Она стала еще серьезней.
– Да, вы правы. Я стою на перепутье и проверяю себя. А может, и не только себя. Думаю, что и вам в какой-то степени знакомо это чувство. Вы, верно, тоже проверяете себя, когда думаете о своем призвании.
– Да, – тихо подтвердил Васарис. – Трудная это вещь. Однако я не предполагал, что вы собираетесь идти в монастырь, – добавил он шутливо.
– Откуда вам знать? Может, я и об этом думала… А у вас уже решен вопрос о призвании?
– Еще не окончательно…
После он раскаялся в своих словах. В самом деле, зачем он это сказал? Ведь он твердо решил стать ксендзом. Кроме того, такой неопределенный ответ мог способствовать укреплению «опасного знакомства».
Разговор оборвался, так как Люце пошла разливать кофе. К Васарису подошел ксендз Трикаускас и сказал деланно-укоризненным тоном:
– О, зачем вы кружите голову нашей Люците? И без того бедняжку истерзала неизъяснимая тоска… Ох, уж эти мне поэты! И кто бы мог ожидать этого два года тому назад? А вот женское сердце угадало.
Людасу было неприятно разговаривать с Трикаускасом на эту тему, а еще неприятнее – удостовериться в том, что не только Петрила, но и викарий следили за развитием отношений его с Люце. Бразгис, конечно, тоже кое о чем догадывался. А может быть, и настоятель знал, кому симпатизирует племянница? Ведь в этом тесном деревенском мирке и еще более тесном мирке настоятельского дома чувства единственной молодой и красивой девушки не могли укрыться от ревнивых мужских глаз. Вероятно, никто из них не делал из этого никаких выводов. Это служило лишь темой для плоских шуток и насмешек, которые докучали виновникам, особенно чувствительному Васарису. И если бы он знал, что в его отсутствие Трикаускас, Петрила и сам Бразгис часто поддразнивали им Люце, то ни за что бы сюда не приехал.

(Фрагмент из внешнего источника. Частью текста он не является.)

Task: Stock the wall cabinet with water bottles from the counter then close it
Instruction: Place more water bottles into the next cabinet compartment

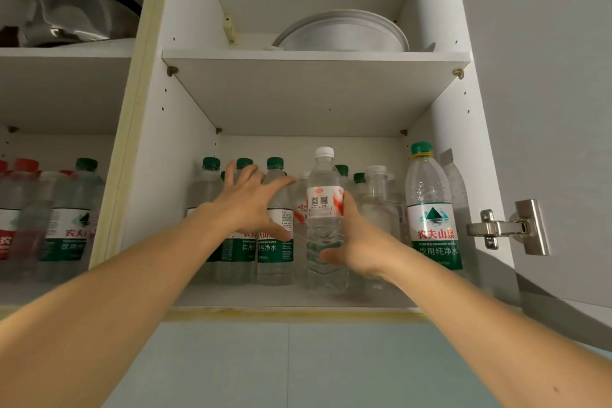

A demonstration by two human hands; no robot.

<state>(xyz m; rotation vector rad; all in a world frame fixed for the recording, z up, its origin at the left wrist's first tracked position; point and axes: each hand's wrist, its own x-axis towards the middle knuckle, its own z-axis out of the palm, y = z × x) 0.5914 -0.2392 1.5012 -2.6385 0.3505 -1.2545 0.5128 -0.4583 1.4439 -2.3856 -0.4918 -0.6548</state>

Люце принесла им кофе. Трикаускас пошел за сигарой и запропастился. Они опять остались вдвоем.
– А вы за это время тоже изменились, – сказала Люце, окинув взглядом Васариса. – Вы и раньше были недурны собой, только – не сердитесь – совсем еще мальчик. А теперь ничего такого в вас не осталось. Не будь вы семинаристом, в вас бы все девушки повлюблялись.
Васарис усмехнулся.
– Стало быть, я хорошо сделал, что поступил в семинарию.
– Вы так боитесь любви?
Васарис стыдился говорить о любви и ничего не ответил. А Люце, глядя ему в лицо, продолжала:
– И все-таки одна в вас влюбилась и, кажется, будет очень несчастной.

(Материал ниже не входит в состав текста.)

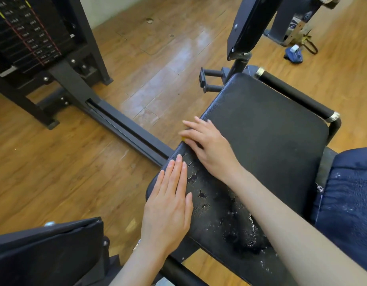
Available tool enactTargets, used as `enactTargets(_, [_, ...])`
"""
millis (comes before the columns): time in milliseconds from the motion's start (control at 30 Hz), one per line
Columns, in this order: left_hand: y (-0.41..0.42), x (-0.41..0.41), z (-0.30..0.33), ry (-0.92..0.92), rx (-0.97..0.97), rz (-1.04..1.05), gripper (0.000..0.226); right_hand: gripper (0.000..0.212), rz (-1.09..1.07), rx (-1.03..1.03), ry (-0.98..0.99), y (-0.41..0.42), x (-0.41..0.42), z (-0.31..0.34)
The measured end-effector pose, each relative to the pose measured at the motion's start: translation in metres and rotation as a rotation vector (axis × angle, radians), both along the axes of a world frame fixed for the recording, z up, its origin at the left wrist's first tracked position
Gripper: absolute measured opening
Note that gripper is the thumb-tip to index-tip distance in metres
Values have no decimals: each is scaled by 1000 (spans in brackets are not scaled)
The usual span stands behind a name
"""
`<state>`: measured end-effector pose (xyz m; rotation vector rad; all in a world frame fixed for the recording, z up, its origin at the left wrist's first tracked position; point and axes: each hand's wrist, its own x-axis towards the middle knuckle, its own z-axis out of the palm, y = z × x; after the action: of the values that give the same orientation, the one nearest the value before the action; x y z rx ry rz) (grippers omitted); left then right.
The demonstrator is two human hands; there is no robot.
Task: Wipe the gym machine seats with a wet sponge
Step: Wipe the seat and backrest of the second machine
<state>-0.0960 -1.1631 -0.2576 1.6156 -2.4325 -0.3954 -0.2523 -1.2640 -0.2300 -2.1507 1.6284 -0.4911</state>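
A black padded gym seat (267, 129) fills the middle right, its near part cracked and wet with droplets. My right hand (207, 145) lies flat near the seat's left edge, fingers straight, pressing on a yellow sponge (184, 138) of which only a small corner shows under the fingers. My left hand (170, 199) rests flat on the seat's left edge, fingers straight and together, holding nothing.
A weight stack frame (34, 44) stands at far left, its base rail (125, 129) running to the seat. A black pad (248, 23) rises behind the seat, another pad (48, 250) at lower left. A dark blue cushion (351, 186) lies right. Wooden floor, blue cloth (293, 54) far right.
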Motion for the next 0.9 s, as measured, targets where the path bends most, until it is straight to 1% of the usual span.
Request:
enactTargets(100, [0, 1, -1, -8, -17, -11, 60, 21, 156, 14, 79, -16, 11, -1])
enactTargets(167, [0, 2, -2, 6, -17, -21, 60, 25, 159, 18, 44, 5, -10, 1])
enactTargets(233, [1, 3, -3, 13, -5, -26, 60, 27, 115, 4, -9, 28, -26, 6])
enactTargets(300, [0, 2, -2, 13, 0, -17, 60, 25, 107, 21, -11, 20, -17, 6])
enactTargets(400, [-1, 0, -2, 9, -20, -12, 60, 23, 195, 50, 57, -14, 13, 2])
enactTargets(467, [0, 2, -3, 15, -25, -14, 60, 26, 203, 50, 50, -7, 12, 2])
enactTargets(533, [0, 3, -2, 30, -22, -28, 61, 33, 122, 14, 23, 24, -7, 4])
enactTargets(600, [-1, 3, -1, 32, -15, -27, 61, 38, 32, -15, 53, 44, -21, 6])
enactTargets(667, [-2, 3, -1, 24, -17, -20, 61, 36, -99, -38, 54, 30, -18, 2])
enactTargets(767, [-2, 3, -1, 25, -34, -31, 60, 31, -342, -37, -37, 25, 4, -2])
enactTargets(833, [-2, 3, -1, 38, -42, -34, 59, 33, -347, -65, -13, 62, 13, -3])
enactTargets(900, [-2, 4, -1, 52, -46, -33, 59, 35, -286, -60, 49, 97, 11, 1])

При этих словах в голосе ее задрожала какая-то нота, и Васарис сразу растерялся. Опустив глаза и помешивая ложечкой кофе, он искал и не находил подходящих слов, чтобы нарушить тягостное молчание.
И опять заговорила Люце:
– Кажется, еще совсем недавно я вас знала таким несмелым семинаристиком-первокурсником, а теперь вы вот-вот окончите семинарию. Это у вас почти последние каникулы…
– Нет, не последние, – поправил ее Васарис. – Будут еще одни, перед шестым курсом.
Она только рукой махнула.
– Ну, какие это каникулы. Вы уже приедете каким-нибудь диаконом, будете целыми днями читать бревиарий и ни одной женщины близко не подпустите.

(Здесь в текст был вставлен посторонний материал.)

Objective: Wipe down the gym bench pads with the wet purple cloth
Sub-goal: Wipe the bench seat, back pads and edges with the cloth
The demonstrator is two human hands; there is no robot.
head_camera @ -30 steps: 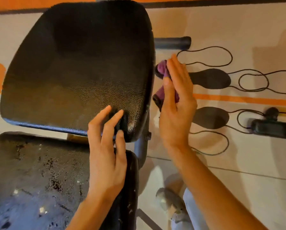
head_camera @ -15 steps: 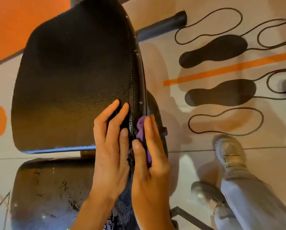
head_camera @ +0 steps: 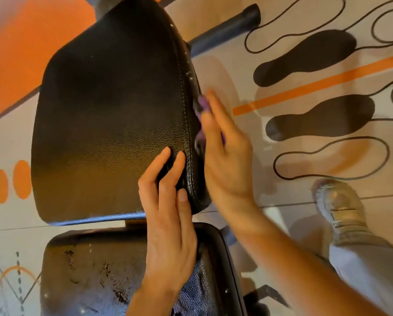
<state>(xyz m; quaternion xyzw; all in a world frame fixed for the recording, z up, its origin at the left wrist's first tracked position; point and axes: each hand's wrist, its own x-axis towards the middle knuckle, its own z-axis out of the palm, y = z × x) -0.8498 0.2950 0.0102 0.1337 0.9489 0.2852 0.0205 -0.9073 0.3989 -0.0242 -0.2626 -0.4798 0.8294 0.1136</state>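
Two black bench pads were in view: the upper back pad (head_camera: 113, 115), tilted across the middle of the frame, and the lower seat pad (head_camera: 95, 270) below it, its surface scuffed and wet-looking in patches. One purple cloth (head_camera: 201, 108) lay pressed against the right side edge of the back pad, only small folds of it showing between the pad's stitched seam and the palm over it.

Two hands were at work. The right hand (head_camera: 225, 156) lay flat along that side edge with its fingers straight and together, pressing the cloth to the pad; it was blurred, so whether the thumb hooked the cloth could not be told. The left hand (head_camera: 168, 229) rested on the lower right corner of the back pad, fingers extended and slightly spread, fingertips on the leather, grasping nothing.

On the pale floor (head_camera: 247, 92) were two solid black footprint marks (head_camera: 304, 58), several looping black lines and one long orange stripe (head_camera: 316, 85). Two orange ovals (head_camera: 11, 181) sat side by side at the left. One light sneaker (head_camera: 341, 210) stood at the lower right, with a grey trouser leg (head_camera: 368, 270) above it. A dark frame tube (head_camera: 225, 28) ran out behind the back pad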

– Нет, я даже не буду иподиаконом, – оправдывался он.
– Почему? На пятом курсе многих посвящают. Петрила говорит, что его тоже посвятят.
– Меня так скоро не посвятят…
– Почему?
– Я не очень набожен и не из благонадежных.
И в этом ответе он потом раскаивался. Надо было подтвердить, что, действительно, в следующем году все будет кончено.
– Да, правда, вы же поэт! – сказала Люце и тут же с сожалением добавила: – Ну, это для вас не помеха. У вас и стихи всё такие серьезные, возвышенные, всё про идеалы, про отечество…
Краска стыда залила лицо Васариса, а она без всякой жалости допытывалась:
– Почему вы не пишете о любви? Ведь это неиссякаемая тема для стихов. Или вообще что-нибудь попроще, чтобы доходило до сердца. А сейчас у вас всё идеалы, идеи, точно проповедь слушаешь.